*** Block opens ***
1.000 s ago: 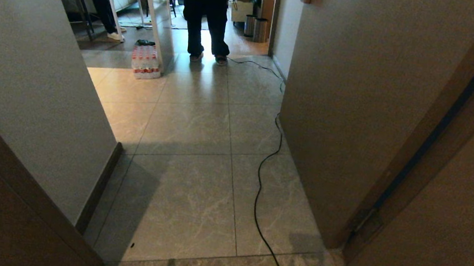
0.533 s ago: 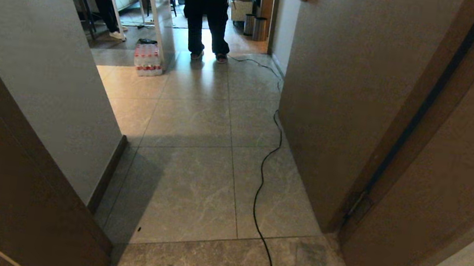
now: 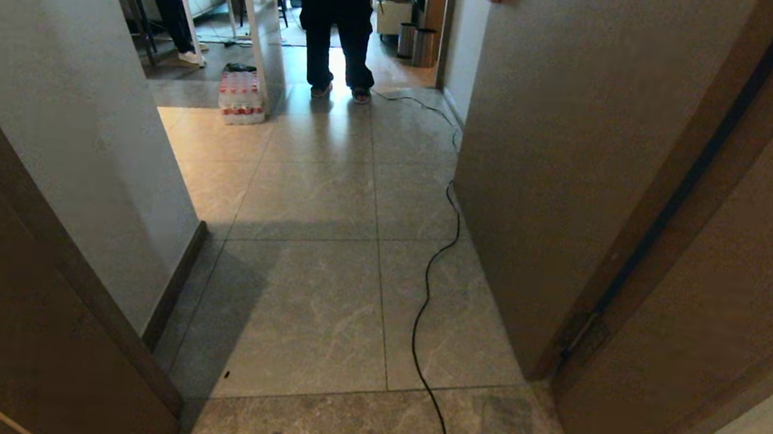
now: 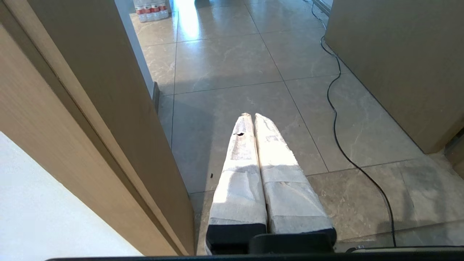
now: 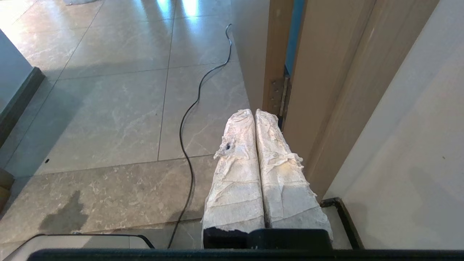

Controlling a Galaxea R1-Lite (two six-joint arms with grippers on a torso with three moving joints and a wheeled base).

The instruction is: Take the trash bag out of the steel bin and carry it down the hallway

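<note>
Head view: two steel bins [image 3: 418, 44] are seen at the far end of the hallway [image 3: 324, 253], beside a standing person [image 3: 336, 22]; no trash bag is visible. Left gripper [image 4: 251, 115] and right gripper [image 5: 252, 111] are clenched, empty, above hallway tiles; a black cable [image 3: 434, 273] is laid along them.

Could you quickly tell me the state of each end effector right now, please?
Left end effector: closed, holding nothing.
Right end effector: closed, holding nothing.
</note>
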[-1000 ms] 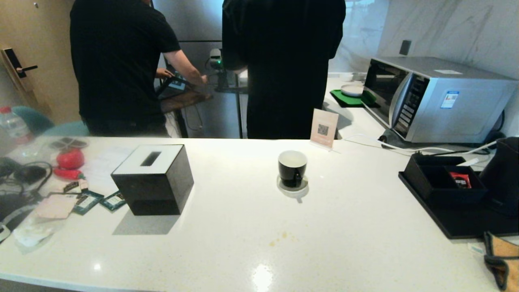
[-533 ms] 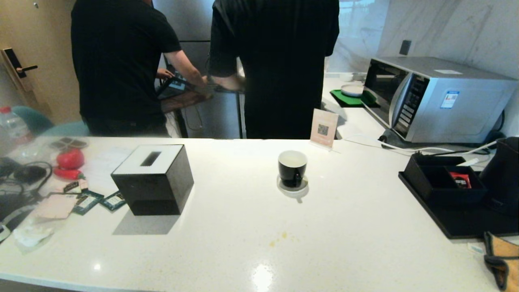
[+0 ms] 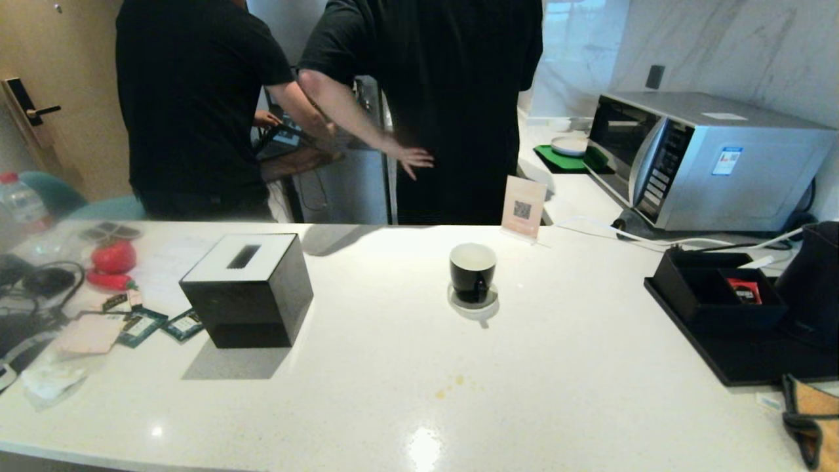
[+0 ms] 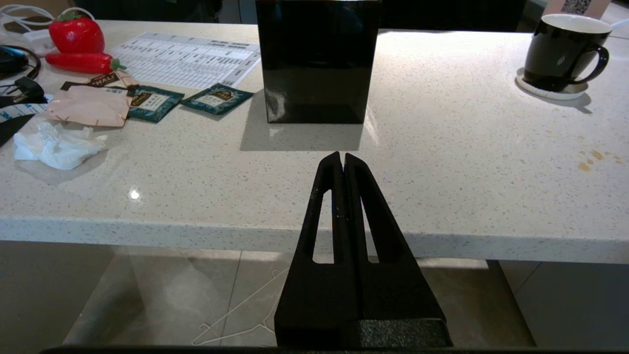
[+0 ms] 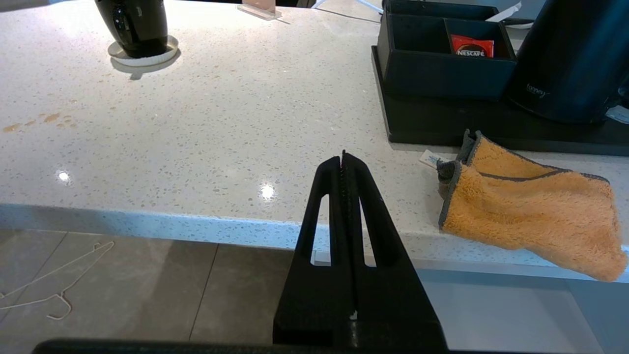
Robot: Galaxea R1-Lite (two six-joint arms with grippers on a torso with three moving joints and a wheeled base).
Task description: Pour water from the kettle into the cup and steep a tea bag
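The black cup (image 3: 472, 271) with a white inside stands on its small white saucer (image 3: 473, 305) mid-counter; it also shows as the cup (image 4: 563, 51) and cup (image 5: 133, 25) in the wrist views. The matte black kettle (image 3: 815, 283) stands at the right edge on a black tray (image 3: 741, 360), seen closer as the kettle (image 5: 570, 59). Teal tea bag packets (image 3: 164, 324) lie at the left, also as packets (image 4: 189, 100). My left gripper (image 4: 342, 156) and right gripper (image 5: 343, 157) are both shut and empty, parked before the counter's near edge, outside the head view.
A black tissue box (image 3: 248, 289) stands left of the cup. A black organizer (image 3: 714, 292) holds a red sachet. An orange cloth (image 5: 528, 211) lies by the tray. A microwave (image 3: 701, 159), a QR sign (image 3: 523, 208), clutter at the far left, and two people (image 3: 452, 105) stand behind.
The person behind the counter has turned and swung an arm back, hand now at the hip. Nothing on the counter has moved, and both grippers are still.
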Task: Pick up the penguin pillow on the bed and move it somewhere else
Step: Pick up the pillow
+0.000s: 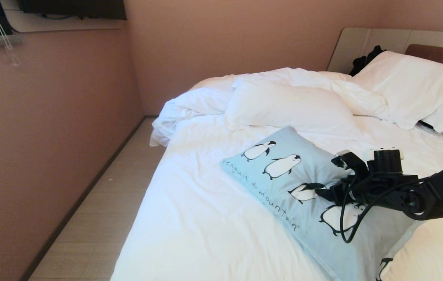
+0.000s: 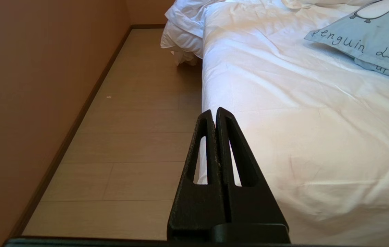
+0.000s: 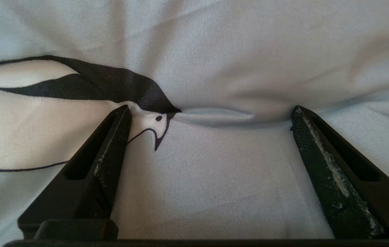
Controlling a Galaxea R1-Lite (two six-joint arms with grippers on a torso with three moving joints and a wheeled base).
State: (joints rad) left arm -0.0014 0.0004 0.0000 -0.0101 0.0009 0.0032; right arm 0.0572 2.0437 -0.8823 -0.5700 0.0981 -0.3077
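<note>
The penguin pillow [image 1: 303, 195] lies on the bed [image 1: 205, 226], its long side running from ten o'clock to four o'clock, and the right gripper [image 3: 209, 113] presses into its middle, fingers spread wide, gripping nothing yet.

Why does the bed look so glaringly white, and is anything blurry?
Head view: light washes out the bed sheet, wiping out its folds near the bottom edge. Left wrist view: similar glare. Right wrist view: penguin pillow fabric sharp between the fingers, softer toward the top.
</note>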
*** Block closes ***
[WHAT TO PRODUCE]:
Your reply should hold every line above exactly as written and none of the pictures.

[ANSWER TO THIS TASK]:
1.000 s ago: 
0.533 s ago: 
now: 
now: 
now: 

Controlling a Galaxea R1-Lite (two six-joint arms with grippers on a torso with three moving joints and a wheeled base).

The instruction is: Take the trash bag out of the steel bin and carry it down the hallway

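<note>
Head view: two steel bins [image 3: 418, 44] are seen at the far end of the hallway [image 3: 324, 253], beside a standing person [image 3: 336, 22]; no trash bag is visible. Left gripper [image 4: 251, 115] and right gripper [image 5: 252, 111] are clenched, empty, above hallway tiles; a black cable [image 3: 434, 273] is laid along them.

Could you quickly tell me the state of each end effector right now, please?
Left end effector: closed, holding nothing.
Right end effector: closed, holding nothing.
</note>
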[-1000 ms] 
[-533 ms] 
[+0 ms] 
[+0 ms] 
[+0 ms] 
Robot: Galaxea R1-Lite (two six-joint arms with grippers on a torso with three moving joints and a wheeled base).
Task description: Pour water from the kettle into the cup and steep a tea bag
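The black cup (image 3: 472, 271) with a white inside stands on its small white saucer (image 3: 473, 305) mid-counter; it also shows as the cup (image 4: 563, 51) and cup (image 5: 133, 25) in the wrist views. The matte black kettle (image 3: 815, 283) stands at the right edge on a black tray (image 3: 741, 360), seen closer as the kettle (image 5: 570, 59). Teal tea bag packets (image 3: 164, 324) lie at the left, also as packets (image 4: 189, 100). My left gripper (image 4: 342, 156) and right gripper (image 5: 343, 157) are both shut and empty, parked before the counter's near edge, outside the head view.
A black tissue box (image 3: 248, 289) stands left of the cup. A black organizer (image 3: 714, 292) holds a red sachet. An orange cloth (image 5: 528, 211) lies by the tray. A microwave (image 3: 701, 159), a QR sign (image 3: 523, 208), clutter at the far left, and two people (image 3: 452, 105) stand behind.
The person behind the counter has turned and swung an arm back, hand now at the hip. Nothing on the counter has moved, and both grippers are still.
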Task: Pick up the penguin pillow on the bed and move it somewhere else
Step: Pick up the pillow
+0.000s: 
+0.000s: 
+0.000s: 
Controlling a Galaxea R1-Lite (two six-joint arms with grippers on a torso with three moving joints and a wheeled base).
State: (joints rad) left arm -0.0014 0.0004 0.0000 -0.0101 0.0009 0.0032; right arm 0.0572 2.0437 -0.8823 -0.5700 0.0981 -0.3077
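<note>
The penguin pillow [image 1: 303, 195] lies on the bed [image 1: 205, 226], its long side running from ten o'clock to four o'clock, and the right gripper [image 3: 209, 113] presses into its middle, fingers spread wide, gripping nothing yet.

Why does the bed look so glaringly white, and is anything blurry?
Head view: light washes out the bed sheet, wiping out its folds near the bottom edge. Left wrist view: similar glare. Right wrist view: penguin pillow fabric sharp between the fingers, softer toward the top.
</note>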

No more output is expected for this exercise.